Onboarding and paywall conversion

  • Doubling onboarding from ~5 screens to ~13 screens increased trial conversion by 16%.
  • Moving account creation (login) to after the paywall was a significant conversion win — users pay before creating an account.
  • Letting users complete a full lecture recording (60+ minutes) before hitting the paywall dramatically increased perceived value.
  • Personalisation screens during onboarding (studying context, subject, goals) made the app feel tailored before the first paywall.

Anti-churn: trial extension tactic

  • When users initiate cancellation, offering a 7-day trial extension (instead of showing a value summary) stops 27% from canceling.
  • Once a user turns off a free trial, winning them back is very hard — keeping the trial active is the priority.
  • A fraction of extended-trial users convert to paid, but the net retention gain is significant.
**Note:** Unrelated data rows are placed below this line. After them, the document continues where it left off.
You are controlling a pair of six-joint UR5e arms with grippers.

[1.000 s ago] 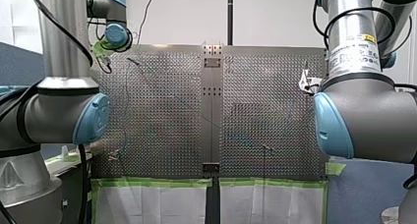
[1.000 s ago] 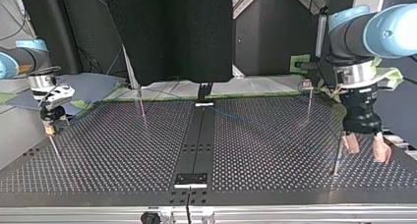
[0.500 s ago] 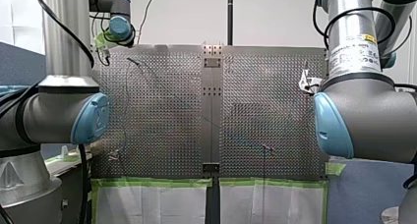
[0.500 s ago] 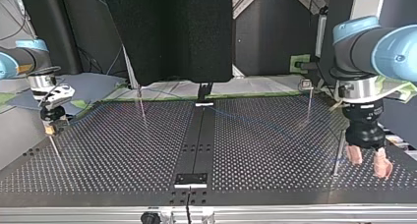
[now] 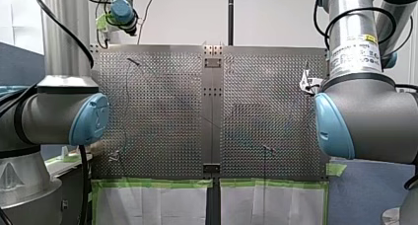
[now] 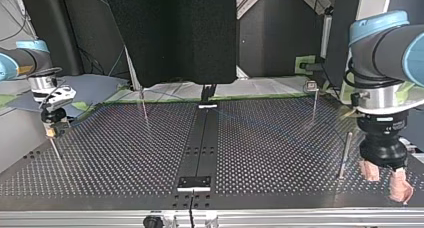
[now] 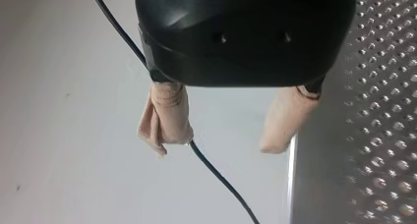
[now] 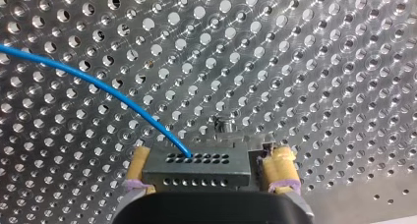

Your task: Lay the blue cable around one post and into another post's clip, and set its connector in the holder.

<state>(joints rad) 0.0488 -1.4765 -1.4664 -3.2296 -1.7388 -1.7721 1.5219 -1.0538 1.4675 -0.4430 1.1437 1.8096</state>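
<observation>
Clamped by its yellow pads (image 8: 278, 160) on the grey connector (image 8: 196, 166), my right gripper (image 8: 209, 157) holds it low over the perforated table (image 8: 319, 62), near the edge at the top view's left. The blue cable (image 8: 98, 84) leaves the connector's face and curves away over the holes. My left gripper (image 7: 226, 130) hangs at the table's opposite edge, near the corner at the top view's right, just beside a thin post (image 6: 344, 155). Its beige-padded fingers (image 7: 167, 116) stand well apart with nothing between them, and a black wire (image 7: 221, 180) runs past one finger.
</observation>
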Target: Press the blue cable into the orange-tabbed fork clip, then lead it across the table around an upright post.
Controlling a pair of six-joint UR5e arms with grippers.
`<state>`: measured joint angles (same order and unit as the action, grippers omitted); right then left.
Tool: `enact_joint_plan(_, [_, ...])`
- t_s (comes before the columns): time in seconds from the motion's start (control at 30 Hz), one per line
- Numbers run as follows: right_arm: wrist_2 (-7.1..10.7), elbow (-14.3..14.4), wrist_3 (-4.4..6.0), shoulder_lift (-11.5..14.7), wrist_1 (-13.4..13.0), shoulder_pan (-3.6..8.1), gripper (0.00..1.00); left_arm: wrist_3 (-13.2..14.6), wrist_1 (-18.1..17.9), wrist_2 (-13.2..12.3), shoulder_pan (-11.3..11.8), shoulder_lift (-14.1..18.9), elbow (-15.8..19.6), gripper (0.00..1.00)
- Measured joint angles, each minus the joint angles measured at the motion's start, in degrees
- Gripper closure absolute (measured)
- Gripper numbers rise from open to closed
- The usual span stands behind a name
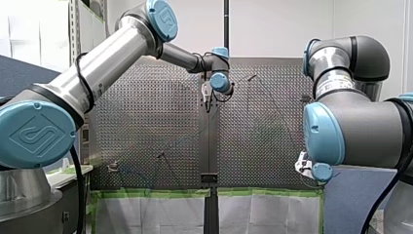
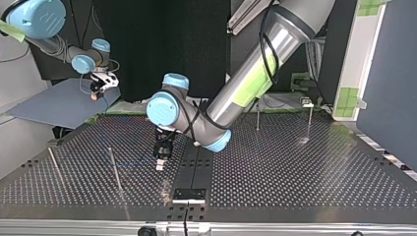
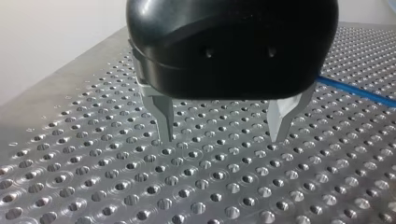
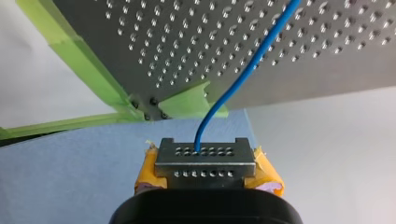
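Note:
The blue cable [image 4: 243,74] rises from between my right gripper's [image 4: 201,151] yellow-padded fingers, which are shut on it, and runs out over the perforated table [image 4: 299,56]. That gripper hangs off the table's corner [image 2: 96,93] above a grey-blue board. My left gripper [image 3: 223,137], black with metal fingers, stands open just above the table's holes with nothing between its fingers. The cable [image 3: 359,92] lies on the plate beside it. In the top view my left gripper [image 2: 160,164] points down near the table's middle. A small clip-like fitting [image 2: 306,102] sits at the far right; its tab colour is too small to tell.
Thin upright posts stand on the table: one [image 2: 118,177] beside my left gripper, another [image 2: 55,164] at the top view's left, two more [image 2: 257,117] [image 2: 309,120] at the far right. A dark centre strip [image 2: 196,167] ends in a bracket [image 2: 189,194].

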<state>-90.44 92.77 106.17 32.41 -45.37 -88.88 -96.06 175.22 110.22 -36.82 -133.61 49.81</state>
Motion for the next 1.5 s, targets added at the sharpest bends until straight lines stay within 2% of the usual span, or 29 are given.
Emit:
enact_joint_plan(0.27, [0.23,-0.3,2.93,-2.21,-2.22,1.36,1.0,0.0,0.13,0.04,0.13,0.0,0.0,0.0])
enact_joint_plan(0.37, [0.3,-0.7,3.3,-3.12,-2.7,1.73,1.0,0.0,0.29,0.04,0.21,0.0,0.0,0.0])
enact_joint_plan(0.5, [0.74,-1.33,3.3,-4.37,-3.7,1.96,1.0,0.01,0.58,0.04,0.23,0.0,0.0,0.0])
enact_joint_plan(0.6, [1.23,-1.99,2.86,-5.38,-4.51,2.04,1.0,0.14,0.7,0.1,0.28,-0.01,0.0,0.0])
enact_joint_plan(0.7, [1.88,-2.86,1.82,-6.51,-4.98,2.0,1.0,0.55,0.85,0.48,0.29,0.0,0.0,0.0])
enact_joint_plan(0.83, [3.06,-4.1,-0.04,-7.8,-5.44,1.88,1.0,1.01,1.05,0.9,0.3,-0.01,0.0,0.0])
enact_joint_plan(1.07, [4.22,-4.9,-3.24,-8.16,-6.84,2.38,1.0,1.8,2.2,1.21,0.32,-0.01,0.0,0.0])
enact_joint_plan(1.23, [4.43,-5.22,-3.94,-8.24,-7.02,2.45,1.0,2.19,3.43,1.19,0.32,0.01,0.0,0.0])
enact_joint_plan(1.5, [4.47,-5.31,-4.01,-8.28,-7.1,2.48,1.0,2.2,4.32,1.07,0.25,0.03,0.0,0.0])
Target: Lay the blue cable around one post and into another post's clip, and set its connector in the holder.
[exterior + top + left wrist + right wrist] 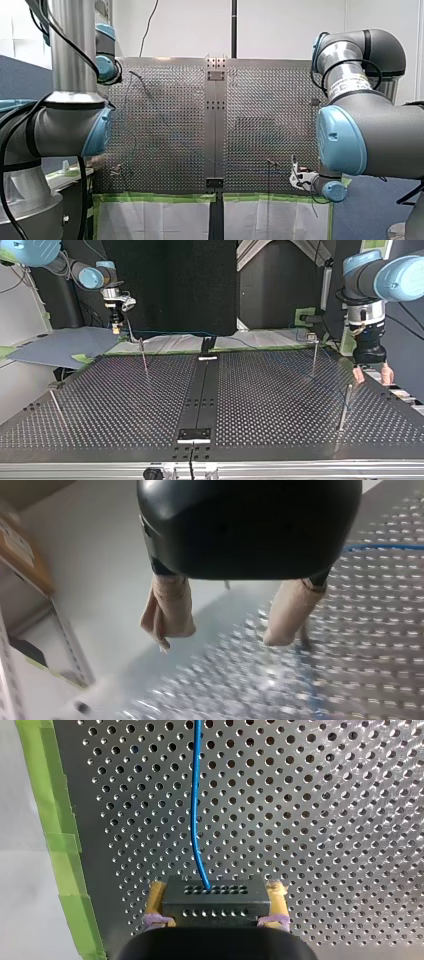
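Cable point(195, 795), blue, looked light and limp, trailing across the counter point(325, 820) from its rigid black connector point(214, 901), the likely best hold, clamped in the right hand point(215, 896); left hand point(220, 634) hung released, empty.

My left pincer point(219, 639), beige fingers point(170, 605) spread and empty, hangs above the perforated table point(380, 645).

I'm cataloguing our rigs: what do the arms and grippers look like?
My left arm and my right arm: silver tubes, grey joints, light blue caps, black cables; the right's tube bears a printed band. My left gripper: black body, beige pads. My right gripper: black body, yellowish fingers.
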### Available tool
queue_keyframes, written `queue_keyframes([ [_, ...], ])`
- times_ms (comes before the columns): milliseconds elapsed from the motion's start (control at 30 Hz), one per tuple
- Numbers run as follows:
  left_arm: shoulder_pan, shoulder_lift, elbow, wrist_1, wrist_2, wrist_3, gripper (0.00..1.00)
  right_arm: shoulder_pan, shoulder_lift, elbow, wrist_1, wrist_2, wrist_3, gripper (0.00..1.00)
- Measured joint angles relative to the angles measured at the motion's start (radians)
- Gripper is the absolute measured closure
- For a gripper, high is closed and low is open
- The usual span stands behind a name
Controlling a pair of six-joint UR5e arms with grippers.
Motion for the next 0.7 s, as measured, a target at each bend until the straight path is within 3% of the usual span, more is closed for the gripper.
queue_keyframes([
  [100,0.005,0.031,0.023,-0.031,-0.010,0.031,0.00,0.000,0.000,0.000,0.001,0.000,0.002,1.00],
  [200,0.006,0.051,0.051,-0.061,0.006,0.061,0.00,0.001,0.001,0.000,0.000,0.001,0.006,1.00],
  [700,-0.032,0.069,0.194,-0.205,0.077,0.204,0.00,0.010,0.000,0.000,0.005,0.002,0.008,1.00],
])
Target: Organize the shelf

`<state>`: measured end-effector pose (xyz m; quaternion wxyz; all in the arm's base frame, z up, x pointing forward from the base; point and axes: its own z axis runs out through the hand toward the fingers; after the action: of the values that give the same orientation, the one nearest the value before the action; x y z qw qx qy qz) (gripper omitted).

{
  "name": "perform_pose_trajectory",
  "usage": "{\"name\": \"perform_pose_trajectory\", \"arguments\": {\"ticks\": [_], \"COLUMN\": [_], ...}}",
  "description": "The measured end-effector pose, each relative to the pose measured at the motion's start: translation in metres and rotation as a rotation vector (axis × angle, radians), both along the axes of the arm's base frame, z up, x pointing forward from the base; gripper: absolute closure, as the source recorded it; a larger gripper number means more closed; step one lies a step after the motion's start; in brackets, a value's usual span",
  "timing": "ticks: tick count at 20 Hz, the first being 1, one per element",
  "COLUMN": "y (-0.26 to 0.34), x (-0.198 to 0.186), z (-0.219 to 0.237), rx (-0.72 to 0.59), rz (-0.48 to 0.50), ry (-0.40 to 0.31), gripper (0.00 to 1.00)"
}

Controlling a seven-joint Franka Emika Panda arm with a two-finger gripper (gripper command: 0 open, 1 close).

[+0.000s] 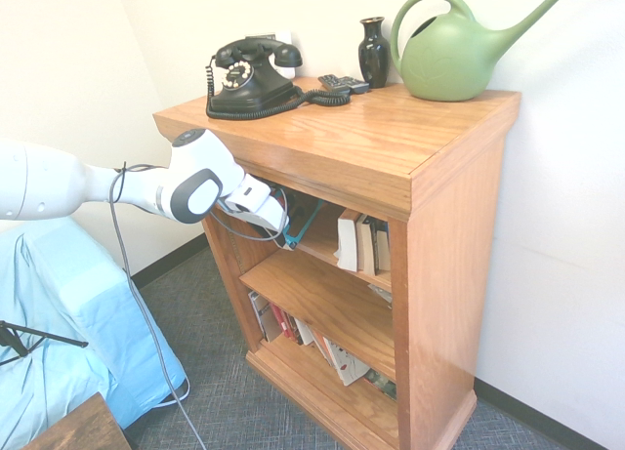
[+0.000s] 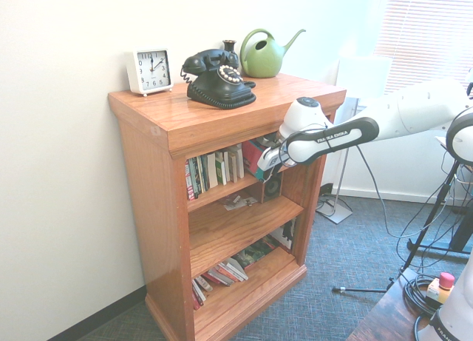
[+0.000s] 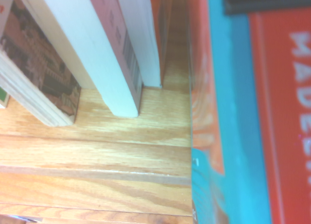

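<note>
A telephone (image 2: 216, 78), clock (image 2: 148, 71) and watering can (image 2: 264, 55) are sitting on the shelf (image 2: 177, 119); books (image 2: 216, 171) are standing in its top tier, others lying in the bottom tier.

Shelf (image 1: 391, 143) of smooth, satiny wood

We look along a board of the shelf (image 3: 121, 151), its orange-brown wood grain running across the view with a stepped front edge. Several books (image 3: 97, 54) stand on it, leaning: one with a dark patterned cover (image 3: 41, 63), then pale ones, one of which shows a barcode (image 3: 130, 59). Close to us, blurred, a red and turquoise book (image 3: 252, 127) fills one side of the view, with large pale letters on the red.
</note>
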<state>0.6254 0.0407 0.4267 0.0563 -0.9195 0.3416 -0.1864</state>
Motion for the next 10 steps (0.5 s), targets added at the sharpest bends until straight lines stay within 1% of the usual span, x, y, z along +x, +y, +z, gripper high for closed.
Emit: {"name": "perform_pose_trajectory", "arguments": {"ticks": [10], "y": [0.0012], "x": [-0.0067], "z": [0.0018], "rx": [0.004], "rz": [-0.01], "ry": [0.002], "gripper": [0.0]}}
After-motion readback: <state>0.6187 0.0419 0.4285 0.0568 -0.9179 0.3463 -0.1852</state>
Revenue growth and acquisition

  • $100K ARR in 45 days; $1M ARR in 4 months; $2M ARR in 5 months; $5M ARR in 12 months — fully bootstrapped.
  • Acquired by Quizlet ~18 months after launch.
  • Inbound M&A interest started when the company was only a few months old; most early conversations were not a good use of time.
  • When committing to a sale process, use an investment bank to maintain focus — M&A distracts founders from customers, product, and marketing.
  • Vet acquirers quickly: ask for a ballpark valuation range early to avoid over-investing time in conversations that won't close.

Product and competitive thinking

  • Competitive moats (network effects, brand, cornered resources) provide durable protection; without them, continuous "wow moments" are the growth engine.
  • The "wow moment" bar is compressing — novelty fades faster as software barriers to entry fall and copycat products appear within days.
  • Best products combine: repeatable use case + core to user identity + wow factor.
  • Ask "what is possible today that wasn't possible 3–6 months ago?" as a framework for identifying new product opportunities.
  • Cocanote's mission: give any learner — regardless of socioeconomic background — access to a great tutor via their phone.
  • Math and computer science remain underserved in AI study tools; flashcard formats work poorly for symbols and equations.